Three differences between genuine and phony experiential conferences

phony experiential conferences “Experiential” is the new hot adjective used to describe events. “No more listening to speakers; you’re going to have experiences!”

Sadly, many of these so-called experiential events are phony. The promoters slap a novel environment (e.g., clowns walking around or chairs suspended from the ceiling) onto a conventional format (e.g., a social or a group discussion) and claim their event is now “experiential”.

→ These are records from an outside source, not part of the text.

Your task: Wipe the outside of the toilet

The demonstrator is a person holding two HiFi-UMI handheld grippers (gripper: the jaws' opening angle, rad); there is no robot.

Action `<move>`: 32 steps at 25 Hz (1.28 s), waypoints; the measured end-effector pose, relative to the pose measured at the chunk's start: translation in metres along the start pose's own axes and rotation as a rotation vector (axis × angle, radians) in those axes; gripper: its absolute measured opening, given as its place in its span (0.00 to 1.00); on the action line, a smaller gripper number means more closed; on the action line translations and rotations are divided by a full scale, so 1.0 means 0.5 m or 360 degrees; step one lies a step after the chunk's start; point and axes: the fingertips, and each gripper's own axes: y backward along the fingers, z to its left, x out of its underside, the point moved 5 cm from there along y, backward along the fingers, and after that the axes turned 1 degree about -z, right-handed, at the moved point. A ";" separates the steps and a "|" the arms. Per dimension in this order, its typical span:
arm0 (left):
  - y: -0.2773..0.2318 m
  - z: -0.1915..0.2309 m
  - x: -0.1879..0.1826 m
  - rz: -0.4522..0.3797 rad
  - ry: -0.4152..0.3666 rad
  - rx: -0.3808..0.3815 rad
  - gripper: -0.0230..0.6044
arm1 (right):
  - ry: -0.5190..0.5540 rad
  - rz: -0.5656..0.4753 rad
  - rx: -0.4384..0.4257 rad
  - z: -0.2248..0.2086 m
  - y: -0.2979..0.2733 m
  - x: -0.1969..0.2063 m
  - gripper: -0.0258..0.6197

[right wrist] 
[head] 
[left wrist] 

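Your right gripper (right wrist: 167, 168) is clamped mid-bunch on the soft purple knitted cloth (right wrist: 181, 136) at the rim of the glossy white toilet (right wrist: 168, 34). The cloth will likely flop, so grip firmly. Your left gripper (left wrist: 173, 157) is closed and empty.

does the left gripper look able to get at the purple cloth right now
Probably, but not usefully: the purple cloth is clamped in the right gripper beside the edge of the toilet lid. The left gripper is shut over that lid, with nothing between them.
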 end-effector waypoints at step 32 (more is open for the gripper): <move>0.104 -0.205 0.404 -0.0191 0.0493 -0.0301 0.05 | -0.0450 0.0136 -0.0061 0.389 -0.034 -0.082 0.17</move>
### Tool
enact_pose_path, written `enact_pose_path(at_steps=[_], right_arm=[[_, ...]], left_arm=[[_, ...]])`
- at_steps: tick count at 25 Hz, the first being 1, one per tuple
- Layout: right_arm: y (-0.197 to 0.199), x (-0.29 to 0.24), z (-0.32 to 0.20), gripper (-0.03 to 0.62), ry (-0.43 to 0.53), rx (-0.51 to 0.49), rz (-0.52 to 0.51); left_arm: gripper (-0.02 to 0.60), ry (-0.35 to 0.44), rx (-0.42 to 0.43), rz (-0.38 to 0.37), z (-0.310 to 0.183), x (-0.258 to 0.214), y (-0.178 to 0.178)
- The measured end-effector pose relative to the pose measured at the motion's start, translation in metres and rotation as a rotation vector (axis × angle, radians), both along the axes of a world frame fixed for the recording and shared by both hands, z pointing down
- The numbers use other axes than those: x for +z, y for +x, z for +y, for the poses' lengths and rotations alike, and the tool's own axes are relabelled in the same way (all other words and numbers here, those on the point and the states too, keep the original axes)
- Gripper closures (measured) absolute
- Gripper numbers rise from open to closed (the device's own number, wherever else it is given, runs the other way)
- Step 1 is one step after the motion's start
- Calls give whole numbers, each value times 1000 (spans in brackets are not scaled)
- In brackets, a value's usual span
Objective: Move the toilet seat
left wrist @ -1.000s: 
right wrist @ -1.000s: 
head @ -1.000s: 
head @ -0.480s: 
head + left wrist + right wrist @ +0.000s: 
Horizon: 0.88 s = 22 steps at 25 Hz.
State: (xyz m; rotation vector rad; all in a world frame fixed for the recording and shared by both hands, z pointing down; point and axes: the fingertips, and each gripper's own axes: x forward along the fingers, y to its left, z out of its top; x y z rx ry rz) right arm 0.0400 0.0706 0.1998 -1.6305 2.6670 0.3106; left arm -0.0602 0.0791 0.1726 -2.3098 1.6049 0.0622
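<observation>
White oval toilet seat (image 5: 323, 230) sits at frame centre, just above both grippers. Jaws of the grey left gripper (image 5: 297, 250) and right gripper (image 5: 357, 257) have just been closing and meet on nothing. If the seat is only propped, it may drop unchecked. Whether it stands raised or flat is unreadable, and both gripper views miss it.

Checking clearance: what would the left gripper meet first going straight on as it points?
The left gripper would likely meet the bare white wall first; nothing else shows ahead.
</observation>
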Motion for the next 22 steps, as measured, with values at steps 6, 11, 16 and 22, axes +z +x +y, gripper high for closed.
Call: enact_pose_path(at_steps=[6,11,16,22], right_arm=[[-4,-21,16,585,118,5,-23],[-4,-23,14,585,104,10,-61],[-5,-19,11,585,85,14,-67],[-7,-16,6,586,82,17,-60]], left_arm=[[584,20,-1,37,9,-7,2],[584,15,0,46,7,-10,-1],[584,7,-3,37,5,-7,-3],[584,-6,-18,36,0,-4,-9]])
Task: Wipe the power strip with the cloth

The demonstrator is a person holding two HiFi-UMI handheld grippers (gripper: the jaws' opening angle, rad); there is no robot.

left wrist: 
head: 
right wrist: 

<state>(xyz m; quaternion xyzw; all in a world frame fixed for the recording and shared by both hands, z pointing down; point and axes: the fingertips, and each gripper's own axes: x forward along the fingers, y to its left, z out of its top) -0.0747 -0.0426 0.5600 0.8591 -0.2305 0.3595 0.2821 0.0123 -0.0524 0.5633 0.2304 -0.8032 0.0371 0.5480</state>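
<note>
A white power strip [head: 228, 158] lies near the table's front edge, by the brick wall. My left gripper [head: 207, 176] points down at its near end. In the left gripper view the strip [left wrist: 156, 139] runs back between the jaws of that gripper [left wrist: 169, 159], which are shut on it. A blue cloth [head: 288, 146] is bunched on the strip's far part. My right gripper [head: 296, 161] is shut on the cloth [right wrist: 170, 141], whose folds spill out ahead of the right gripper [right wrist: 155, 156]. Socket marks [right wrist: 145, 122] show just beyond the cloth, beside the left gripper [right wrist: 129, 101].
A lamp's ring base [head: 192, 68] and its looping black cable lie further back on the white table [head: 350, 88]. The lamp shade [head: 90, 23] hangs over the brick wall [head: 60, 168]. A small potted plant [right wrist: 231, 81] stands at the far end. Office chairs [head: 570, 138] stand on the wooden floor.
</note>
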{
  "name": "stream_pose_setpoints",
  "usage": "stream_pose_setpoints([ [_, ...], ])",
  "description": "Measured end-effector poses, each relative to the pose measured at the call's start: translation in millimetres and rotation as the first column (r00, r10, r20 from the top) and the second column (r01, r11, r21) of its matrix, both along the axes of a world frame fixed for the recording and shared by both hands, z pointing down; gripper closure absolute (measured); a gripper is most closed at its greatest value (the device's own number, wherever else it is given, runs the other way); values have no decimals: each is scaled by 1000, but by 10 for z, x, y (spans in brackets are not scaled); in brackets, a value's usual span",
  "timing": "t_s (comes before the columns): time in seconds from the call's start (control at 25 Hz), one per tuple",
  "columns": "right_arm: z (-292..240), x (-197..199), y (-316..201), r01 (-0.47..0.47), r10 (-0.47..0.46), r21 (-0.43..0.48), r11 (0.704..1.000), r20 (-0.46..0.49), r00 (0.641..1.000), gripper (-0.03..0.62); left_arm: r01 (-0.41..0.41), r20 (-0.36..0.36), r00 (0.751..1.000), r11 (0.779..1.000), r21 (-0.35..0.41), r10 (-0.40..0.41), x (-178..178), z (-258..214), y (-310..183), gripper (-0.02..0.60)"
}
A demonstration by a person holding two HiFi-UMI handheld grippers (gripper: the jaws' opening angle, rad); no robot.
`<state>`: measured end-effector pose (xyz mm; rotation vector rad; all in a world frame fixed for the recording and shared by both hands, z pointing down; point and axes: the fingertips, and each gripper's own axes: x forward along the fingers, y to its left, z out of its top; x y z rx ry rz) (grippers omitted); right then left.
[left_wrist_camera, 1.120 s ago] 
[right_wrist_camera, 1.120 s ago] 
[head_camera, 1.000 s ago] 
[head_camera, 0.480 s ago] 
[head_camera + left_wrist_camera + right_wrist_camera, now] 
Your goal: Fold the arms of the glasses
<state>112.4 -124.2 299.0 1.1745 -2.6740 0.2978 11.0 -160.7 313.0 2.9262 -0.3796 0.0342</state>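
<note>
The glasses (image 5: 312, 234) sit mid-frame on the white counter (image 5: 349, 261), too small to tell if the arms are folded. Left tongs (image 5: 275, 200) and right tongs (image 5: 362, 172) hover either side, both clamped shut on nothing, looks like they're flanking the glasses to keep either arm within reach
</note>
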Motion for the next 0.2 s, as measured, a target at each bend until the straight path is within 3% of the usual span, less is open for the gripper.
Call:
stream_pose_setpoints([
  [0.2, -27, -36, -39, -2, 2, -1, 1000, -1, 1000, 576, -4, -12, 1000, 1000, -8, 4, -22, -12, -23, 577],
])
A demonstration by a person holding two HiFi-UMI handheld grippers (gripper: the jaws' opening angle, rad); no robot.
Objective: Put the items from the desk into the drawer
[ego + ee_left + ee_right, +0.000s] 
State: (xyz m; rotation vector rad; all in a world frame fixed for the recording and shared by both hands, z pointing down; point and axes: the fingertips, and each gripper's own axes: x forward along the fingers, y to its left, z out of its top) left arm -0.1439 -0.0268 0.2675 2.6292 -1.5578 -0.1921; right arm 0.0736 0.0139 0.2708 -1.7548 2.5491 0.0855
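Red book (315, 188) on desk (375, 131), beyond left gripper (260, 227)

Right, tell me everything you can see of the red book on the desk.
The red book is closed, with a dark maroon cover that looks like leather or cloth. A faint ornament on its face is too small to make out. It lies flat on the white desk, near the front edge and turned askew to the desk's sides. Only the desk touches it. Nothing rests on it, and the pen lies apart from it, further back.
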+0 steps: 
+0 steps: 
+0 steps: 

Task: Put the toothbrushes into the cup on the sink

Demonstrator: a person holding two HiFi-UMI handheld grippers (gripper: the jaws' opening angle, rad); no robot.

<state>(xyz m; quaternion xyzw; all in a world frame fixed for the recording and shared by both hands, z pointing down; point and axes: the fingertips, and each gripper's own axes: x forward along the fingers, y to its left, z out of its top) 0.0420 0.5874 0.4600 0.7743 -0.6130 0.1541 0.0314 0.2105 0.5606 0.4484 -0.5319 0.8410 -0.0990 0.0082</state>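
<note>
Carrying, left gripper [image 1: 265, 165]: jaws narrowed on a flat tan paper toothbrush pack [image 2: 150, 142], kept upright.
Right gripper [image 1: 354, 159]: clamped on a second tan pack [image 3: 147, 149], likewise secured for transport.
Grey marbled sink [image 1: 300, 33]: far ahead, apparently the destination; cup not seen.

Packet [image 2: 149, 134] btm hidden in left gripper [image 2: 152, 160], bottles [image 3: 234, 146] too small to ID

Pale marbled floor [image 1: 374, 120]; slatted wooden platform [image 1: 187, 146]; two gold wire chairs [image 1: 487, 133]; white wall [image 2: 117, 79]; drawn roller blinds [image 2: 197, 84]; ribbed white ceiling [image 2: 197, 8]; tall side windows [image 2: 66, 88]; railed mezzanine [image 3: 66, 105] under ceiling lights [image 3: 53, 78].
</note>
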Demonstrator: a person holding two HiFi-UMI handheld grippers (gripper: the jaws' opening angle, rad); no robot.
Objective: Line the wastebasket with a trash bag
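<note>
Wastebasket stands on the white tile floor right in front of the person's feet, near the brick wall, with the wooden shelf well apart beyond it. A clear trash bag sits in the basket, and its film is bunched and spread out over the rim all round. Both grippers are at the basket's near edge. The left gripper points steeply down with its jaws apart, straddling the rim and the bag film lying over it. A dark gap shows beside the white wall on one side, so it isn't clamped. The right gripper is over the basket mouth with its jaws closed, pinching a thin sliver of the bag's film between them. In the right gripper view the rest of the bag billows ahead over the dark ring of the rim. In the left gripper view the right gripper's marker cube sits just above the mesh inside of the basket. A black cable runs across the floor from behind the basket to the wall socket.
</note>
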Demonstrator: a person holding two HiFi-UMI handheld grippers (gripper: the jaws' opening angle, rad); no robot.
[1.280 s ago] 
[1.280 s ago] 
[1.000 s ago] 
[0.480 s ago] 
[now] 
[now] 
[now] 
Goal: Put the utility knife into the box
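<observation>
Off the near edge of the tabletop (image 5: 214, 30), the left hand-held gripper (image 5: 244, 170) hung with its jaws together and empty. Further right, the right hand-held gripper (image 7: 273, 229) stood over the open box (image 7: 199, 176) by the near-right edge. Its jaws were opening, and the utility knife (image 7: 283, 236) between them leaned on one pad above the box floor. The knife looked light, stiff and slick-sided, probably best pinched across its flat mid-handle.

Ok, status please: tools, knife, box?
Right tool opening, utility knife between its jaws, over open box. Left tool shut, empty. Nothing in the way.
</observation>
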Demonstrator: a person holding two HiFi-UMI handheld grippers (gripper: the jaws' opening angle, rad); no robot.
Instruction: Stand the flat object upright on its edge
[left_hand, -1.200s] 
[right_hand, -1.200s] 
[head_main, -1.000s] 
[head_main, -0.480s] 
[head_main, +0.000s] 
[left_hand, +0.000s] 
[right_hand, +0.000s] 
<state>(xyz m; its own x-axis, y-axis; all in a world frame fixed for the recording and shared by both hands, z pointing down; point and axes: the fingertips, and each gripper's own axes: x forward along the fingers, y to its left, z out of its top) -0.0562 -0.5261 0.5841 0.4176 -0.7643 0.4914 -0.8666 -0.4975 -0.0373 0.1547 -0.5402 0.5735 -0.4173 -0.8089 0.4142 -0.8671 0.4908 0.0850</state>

So what are the differences between genuine and a phony experiential conferences?

Here are three.

At a genuine experiential conference…

Participants’ experiences satisfy their actual in-the-moment wants and needs

People attend conferences to learn and connect. They arrive with specific personal challenges for which they hope to get help and support. For example,

“I’m having a hard time handling with my boss’s unrealistic expectations of what I can accomplish.”

“Our security system needs an upgrade and I’m overwhelmed by the choices available.”

“Are there are other people here with whom I can explore how AR is going to impact our jobs?”

Hiring clowns to walk around and entertain attendees or immersing attendees in an elaborate themed environment does nothing to help attendees learn and connect around the issues and topics that matter to them. (Rare exception: an environment designed to dramatize and support exploration of known concerns.)

Uncovering participants’ challenges, interests, expertise, experience, and passions early at the event and then building conferences that respond directly leads to genuine experiential conferences that effectively satisfy attendee needs.

Participants’ experiences significantly impact their lives

If you go to a professional conference and nothing significant changes in your professional life as a result, what was the point of attending? Yes, you might have had a good time and been entertained, but you can get that faster and cheaper by eating out at a great restaurant, watching a good movie, or attending a show or concert. (And “I had a great time” is likely not the kind of justification for attending your boss wants to hear.)

Design genuine experiential conferences to deliver experiences that change professional lives by:

  • Effectively connecting attendees with relevant colleagues (no more lunches sitting next to strangers with whom you have little in common); and
  • Providing sessions that meet real wants and needs, and which use formats that support appropriate interaction, discovery, and active learning.

Participants enjoy group experiences that build community around conference commonalities

“Experiential” event programs today feature “experiences” like SoulCycle, axe throwing, and wine tastings. Sessions like these are, of course, experiences — as is all of life. What such sessions fail to do is build any kind of event community around the theme or constituency of the conference. So, at a phony experiential event, having a good time with colleagues qualifies the event as “experiential”.

In contrast, genuinely experiential conferences include group experiences that deepen learning and connection around pertinent material, and, in the process, build community that speaks to the wants and needs of the participants.

Examples? Hold sessions where attendees work together to solve carefully chosen topical or individual challenges. Or, include a closing session where participants share what was great about the entire event and how it could be made even better.

A genuine conclusion

Putting attendees in a novel environment does not make a meeting “experiential”. Genuine experiential meetings use active uncovered learning formats that maximize the likelihood of meaningful learning and connection for each attendee.

There’s nothing wrong with razzle-dazzle environments, except when they (all too often) divert money, energy, and focus from what’s really important. Instead, first concentrate time and resources on functional meeting design that provides genuinely useful and meaningful experiences to participants.